Morte de surfista de 47 anos na Praia do Moçambique expõe riscos de correntes em Florianópolis

Um surfista de 47 anos não resistiu após se afogar na Praia do Moçambique, em Florianópolis, na tarde de sexta-feira (19), apesar de manobras de reanimação conduzidas por equipes do Corpo de Bombeiros Militar de Santa Catarina e do Batalhão de Operações Aéreas durante aproximadamente 30 minutos.

Cronologia da ocorrência e protocolos de socorro

De acordo com o Corpo de Bombeiros Militar de Santa Catarina (CBMSC), o chamado foi registrado às 15h55. Guardas-vidas lotados no posto principal da praia sinalizaram a presença de uma vítima em estado crítico a cerca de 40 metros da faixa de areia. O primeiro contato visual ocorreu poucos minutos depois, permitindo a retirada rápida do banhista, já em parada cardiorrespiratória.

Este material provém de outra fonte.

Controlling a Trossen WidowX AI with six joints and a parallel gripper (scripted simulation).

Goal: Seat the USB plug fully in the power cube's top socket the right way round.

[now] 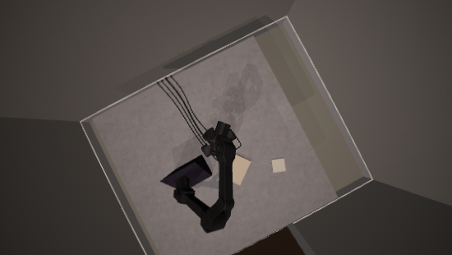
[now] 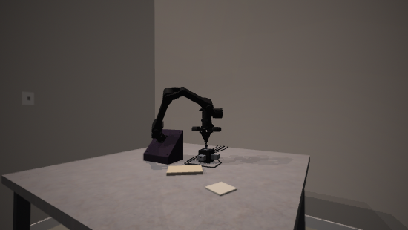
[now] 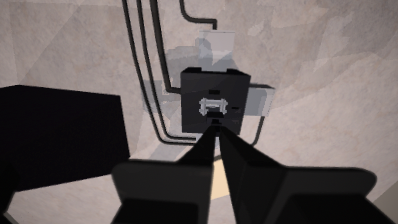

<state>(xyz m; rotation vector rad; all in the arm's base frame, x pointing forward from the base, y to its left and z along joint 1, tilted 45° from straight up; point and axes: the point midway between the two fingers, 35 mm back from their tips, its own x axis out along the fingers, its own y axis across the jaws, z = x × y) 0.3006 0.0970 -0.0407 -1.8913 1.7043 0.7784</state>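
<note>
The black power cube [image 2: 206,152] [image 3: 192,111] stands on the table, with a pale metal socket [image 3: 213,106] on its top. My gripper [image 2: 206,143] [image 3: 216,130] points straight down over it, shut on the small dark USB plug [image 2: 206,146] [image 3: 215,115]. The plug is upright at the socket, in line with it in the exterior view. The fingers hide much of the plug. I cannot tell how deep its tip is, or which way round it faces. In the top view the arm hides the cube top and the plug.
Grey plugs [image 2: 201,157] [image 2: 215,156] [image 3: 217,44] [image 3: 259,101] stick out of the cube's sides, with black cables [image 1: 182,104] [image 3: 161,50] on the table. A purple wedge base [image 1: 191,174] [image 2: 172,146], a cream block [image 1: 242,170] [image 2: 185,170] and a pale square tile [image 1: 279,165] [image 2: 221,188] stand nearby.
</note>
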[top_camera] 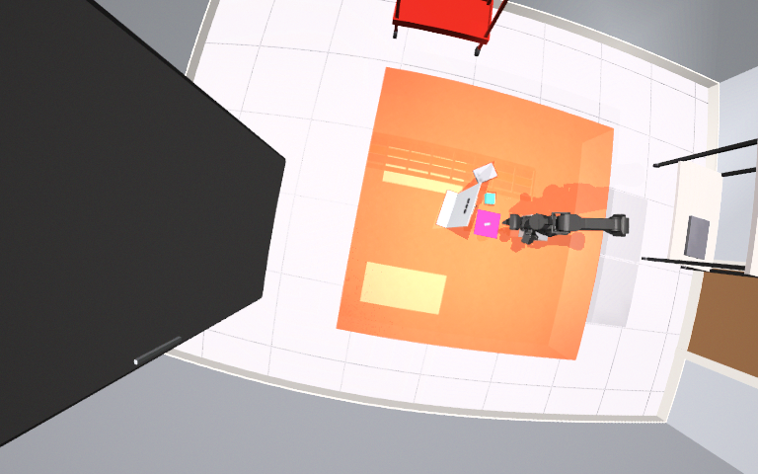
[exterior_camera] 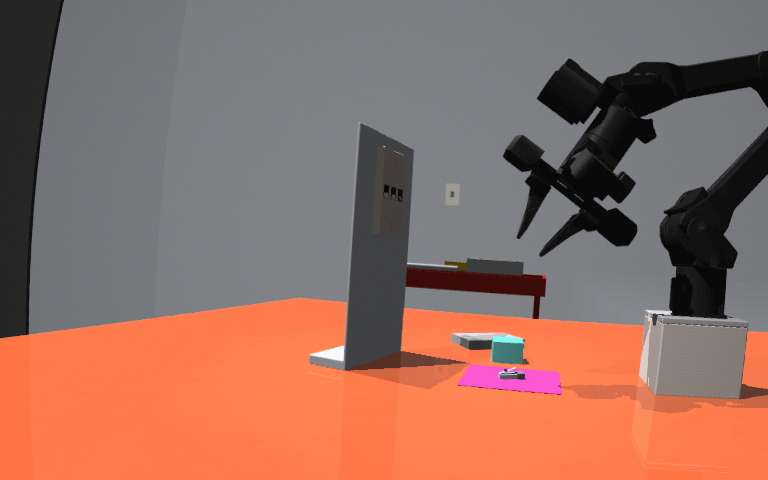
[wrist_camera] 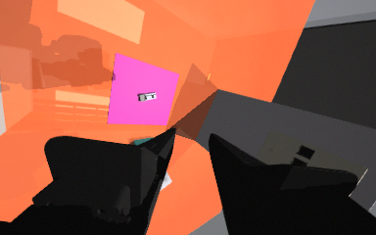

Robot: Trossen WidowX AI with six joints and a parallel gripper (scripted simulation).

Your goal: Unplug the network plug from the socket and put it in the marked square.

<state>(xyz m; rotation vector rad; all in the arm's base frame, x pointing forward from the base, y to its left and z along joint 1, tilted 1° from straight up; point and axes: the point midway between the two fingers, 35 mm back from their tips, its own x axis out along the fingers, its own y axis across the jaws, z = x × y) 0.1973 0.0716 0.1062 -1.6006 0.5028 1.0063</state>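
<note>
The small plug (top_camera: 487, 223) (exterior_camera: 511, 374) (wrist_camera: 147, 97) lies inside the magenta marked square (top_camera: 481, 231) (exterior_camera: 475, 380) (wrist_camera: 126, 110) on the table, its thin tab on the upper side. The upright grey panel (top_camera: 472, 193) (exterior_camera: 374, 294) (wrist_camera: 235, 115) carries a beige socket plate (exterior_camera: 390, 217) (wrist_camera: 274, 147) whose three sockets look empty. My gripper (exterior_camera: 528, 246) (wrist_camera: 192, 135) is partly open with nothing between its fingers. It hangs in the air well above the table, up and on the arm's side of the square, touching nothing. In the overhead view the fingertips (top_camera: 505, 222) are too small to separate.
A teal block (top_camera: 490, 197) (exterior_camera: 507, 349) stands beside the square. A flat white-and-grey box (top_camera: 485, 172) (exterior_camera: 478, 340) lies farther back, near the panel's edge. The arm's pale base block (exterior_camera: 699, 359) stands at the right. A red cart (top_camera: 441, 19) is beyond the orange table (top_camera: 502, 312).
</note>
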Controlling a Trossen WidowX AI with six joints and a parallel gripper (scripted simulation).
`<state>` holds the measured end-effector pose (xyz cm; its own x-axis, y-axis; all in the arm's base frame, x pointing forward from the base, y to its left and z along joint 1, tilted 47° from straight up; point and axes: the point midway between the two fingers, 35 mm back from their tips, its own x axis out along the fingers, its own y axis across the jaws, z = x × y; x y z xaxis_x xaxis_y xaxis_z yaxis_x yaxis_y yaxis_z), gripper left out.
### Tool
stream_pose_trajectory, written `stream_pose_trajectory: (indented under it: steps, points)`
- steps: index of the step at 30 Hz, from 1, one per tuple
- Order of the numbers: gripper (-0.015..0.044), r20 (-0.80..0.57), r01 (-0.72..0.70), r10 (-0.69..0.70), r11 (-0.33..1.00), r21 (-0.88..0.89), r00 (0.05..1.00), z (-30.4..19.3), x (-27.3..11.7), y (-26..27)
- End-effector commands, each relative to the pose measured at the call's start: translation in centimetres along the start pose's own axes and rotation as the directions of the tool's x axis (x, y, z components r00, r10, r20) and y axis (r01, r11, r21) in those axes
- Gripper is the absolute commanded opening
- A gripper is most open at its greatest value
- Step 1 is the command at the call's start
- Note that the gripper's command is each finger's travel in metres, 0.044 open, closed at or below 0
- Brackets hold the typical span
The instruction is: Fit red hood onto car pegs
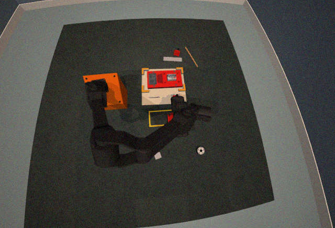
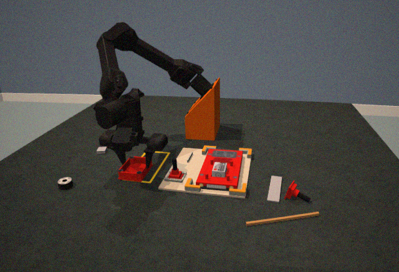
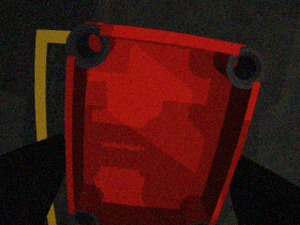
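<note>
The red hood (image 1: 170, 117) (image 2: 131, 176) (image 3: 141, 94) is upside down, its hollow and the dark rings of its corner bosses facing up. It is at or just above the table, over one end of the yellow outline (image 1: 149, 118) (image 2: 159, 168) (image 3: 41, 84); any small gap is unclear. My gripper (image 2: 135, 164) points down with its fingers against two opposite sides of the hood, shut on it. The red chassis (image 1: 167, 85) (image 2: 236, 166) sits in the jig board (image 1: 147, 100) (image 2: 190, 151), with the grey engine block (image 1: 171, 77) (image 2: 219, 169) and pegs on its deck.
A red piece with a black handle (image 2: 176, 174) stands on the board, near my gripper. Beyond the jig lie a pale bar (image 1: 172, 59) (image 2: 274, 188), another red piece (image 1: 176, 53) (image 2: 292, 191) and a stick (image 1: 191, 57) (image 2: 282, 218). An orange block (image 2: 201, 120) stands behind.
</note>
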<state>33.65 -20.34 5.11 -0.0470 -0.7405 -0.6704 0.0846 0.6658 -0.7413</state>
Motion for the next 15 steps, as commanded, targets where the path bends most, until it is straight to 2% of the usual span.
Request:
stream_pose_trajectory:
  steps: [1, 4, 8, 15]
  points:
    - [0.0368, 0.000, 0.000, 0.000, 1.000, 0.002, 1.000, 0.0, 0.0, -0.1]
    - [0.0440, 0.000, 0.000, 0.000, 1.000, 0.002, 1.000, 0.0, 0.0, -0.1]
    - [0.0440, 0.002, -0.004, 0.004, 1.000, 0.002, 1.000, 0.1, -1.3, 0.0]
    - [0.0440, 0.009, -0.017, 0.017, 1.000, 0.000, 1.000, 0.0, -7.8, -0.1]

No solo, profissionais aplicaram reanimação cardiopulmonar (RCP) ininterrupta, ventilação assistida com oxigênio a 100% e procedimentos de desobstrução das vias aéreas. Às 16h10, a aeronave Arcanjo-01 pousou em frente ao posto, levando uma equipe médica habilitada para suporte avançado de vida. Medicamentos vasoativos foram administrados por via intravenosa, seguidos de novos ciclos de compressões e desfibrilação monitorada.

Apesar do esforço concentrado, o óbito foi declarado ainda na areia, às 16h25. A vítima portava prancha de fibra de 6 pés, indício de que foi surpreendida por corrente de retorno durante a prática de surf.

Características da Praia do Moçambique e fatores de risco

Com cerca de 8,5 quilômetros de extensão, a Praia do Moçambique é a mais longa de Florianópolis e faz parte do Parque Estadual do Rio Vermelho. O costão pouco protegido aliado à topografia submarina irregular favorece a formação de correntes de retorno (rip currents), capazes de arrastar banhistas para zonas mais profundas em poucos segundos.

De acordo com o Plano de Operações dos Bombeiros, o trecho central da praia apresenta média de 0,8 a 1,3 metro de vala durante maré enchente. Além disso, ventos predominantes de leste geram ondulação constante, atraindo praticantes de modalidades como shortboard e longboard. No entanto, a ausência de canal de fuga claramente visível dificulta a leitura do mar até mesmo por surfistas experientes.

Nos fins de semana de alta temporada, o efetivo de guarda-vidas chega a 24 profissionais distribuídos em cinco torres. Em dias úteis de outono, o contingente é reduzido para seis, o que amplia o tempo de resposta em toda a extensão arenosa.

Indicadores regionais de afogamento e estratégias preventivas

Dados consolidados pelo CBMSC apontam que, em 2023, o litoral catarinense registrou 142 ocorrências de afogamento com óbito. Desse total, 11 casos aconteceram em Florianópolis, sendo quatro especificamente na Praia do Moçambique. A estatística coloca o balneário entre os cinco pontos de maior criticidade do estado.

Especialistas recomendam a adoção de três medidas-chave para mitigar riscos:

  • Observação dos sinais de corrente antes da entrada na água, como variações de cor e ausência de ondas quebrando sobre determinada faixa.
  • Utilização de leashes reforçados e coletes de flutuação para atividades de longa permanência no mar.
  • Capacitação em Suporte Básico de Vida para praticantes de esportes aquáticos, aumentando a chance de resposta imediata em incidentes.

A Federação Catarinense de Surf planeja intensificar, a partir de maio, campanhas educativas em praias classificadas como de exposição extrema, distribuindo panfletos bilíngues e promovendo oficinas de leitura de mar voltadas a turistas.

Conclusão técnica

O caso reforça a necessidade de vigilância constante em áreas com dinâmica oceânica complexa, como a Praia do Moçambique. A combinação de valas profundas, correntes de retorno e efetivo reduzido fora da alta temporada amplia o potencial de incidentes graves. Órgãos de segurança sinalizam que novas torres móveis devem ser instaladas até o início do verão 2024/2025, enquanto treinamentos conjuntos entre CBMSC e entidades de surfistas permanecerão como pilar preventivo. Até lá, a orientação oficial permanece: respeitar a sinalização, buscar informações sobre as condições do mar e priorizar a prática esportiva em trechos vigiados.